Platforms: Any modern browser — Windows, macOS, Linux, Chromebook.
Bottom line: The right pick for one-off prints on a borrowed laptop or a Chromebook with no slicer installed.
How to pick the right one
For a typical Prusa or community FDM printer, install PrusaSlicer and start there. If you are an active tuner who runs calibration tests, install OrcaSlicer alongside it — they coexist with separate profiles. For Bambu Lab hardware, Bambu Studio is the default; for an LAN-only setup, configure it and turn off the cloud bits.
If your printer is not in PrusaSlicer’s catalogue but is in Cura’s, switch. If you are on a Raise3D printer or running a small print farm, IdeaMaker is the easy choice. For resin, Lychee Slicer has earned its place over the vendor slicers. For a one-off print on a borrowed machine, KIRI:MOTO is the right answer.
Stick with the vendor slicer that ships with your printer for the first month. Switch only when you hit a specific limitation — slow slicing, missing calibration, weak supports, or cloud requirements you want to remove.
FAQ
What is the best free 3D printing slicer?
For FDM printers, PrusaSlicer is the best free 3D printing slicer for most users, with OrcaSlicer the better choice for active tuners. Ultimaker Cura is the right free pick when the printer profile you need is in Cura’s catalogue. All three handle the standard FDM workflow without limitations on free use.
Is Bambu Studio safe to use without the cloud?

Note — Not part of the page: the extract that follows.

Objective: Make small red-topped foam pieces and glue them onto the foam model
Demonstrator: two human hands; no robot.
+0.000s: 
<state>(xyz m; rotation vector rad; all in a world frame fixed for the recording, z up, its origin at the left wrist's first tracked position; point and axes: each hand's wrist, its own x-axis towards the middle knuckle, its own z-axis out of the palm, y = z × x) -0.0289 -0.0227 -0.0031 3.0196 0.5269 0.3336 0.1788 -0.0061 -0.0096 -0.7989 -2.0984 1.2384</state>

Yes, Bambu Studio supports LAN-only mode on Bambu Lab printers. The setup requires enabling LAN-only on the printer itself through the screen menu and configuring Bambu Studio to send prints over the local network. Telemetry and cloud sync can be disabled in the slicer settings. The XDA piece on blocking a Bambu printer from the internet describes the same workflow.
Can I use one slicer for both FDM and resin printers?
Practically, no — slicing logic for FDM filament printers and SLA or MSLA resin printers is fundamentally different. Use a dedicated resin slicer (Lychee Slicer, Chitubox, or your printer’s vendor slicer) for resin and a dedicated FDM slicer for filament.
What is the difference between OrcaSlicer and Bambu Studio?
OrcaSlicer started as a Bambu Studio fork that added support for more printers and calibration features. Bambu Studio focuses on Bambu Lab hardware and the cloud features tied to it. OrcaSlicer covers a wider range of printers and is the better choice if you have both a Bambu and a non-Bambu printer in your workshop.
Do I need to pay for a 3D printing slicer?
No, every major FDM slicer is free, including PrusaSlicer, OrcaSlicer, Cura, Bambu Studio, and SuperSlicer. The paid tools are Lychee Slicer (subscription for advanced resin features) and some print-farm management tools. For typical hobbyist printing, you can stay on free slicers indefinitely.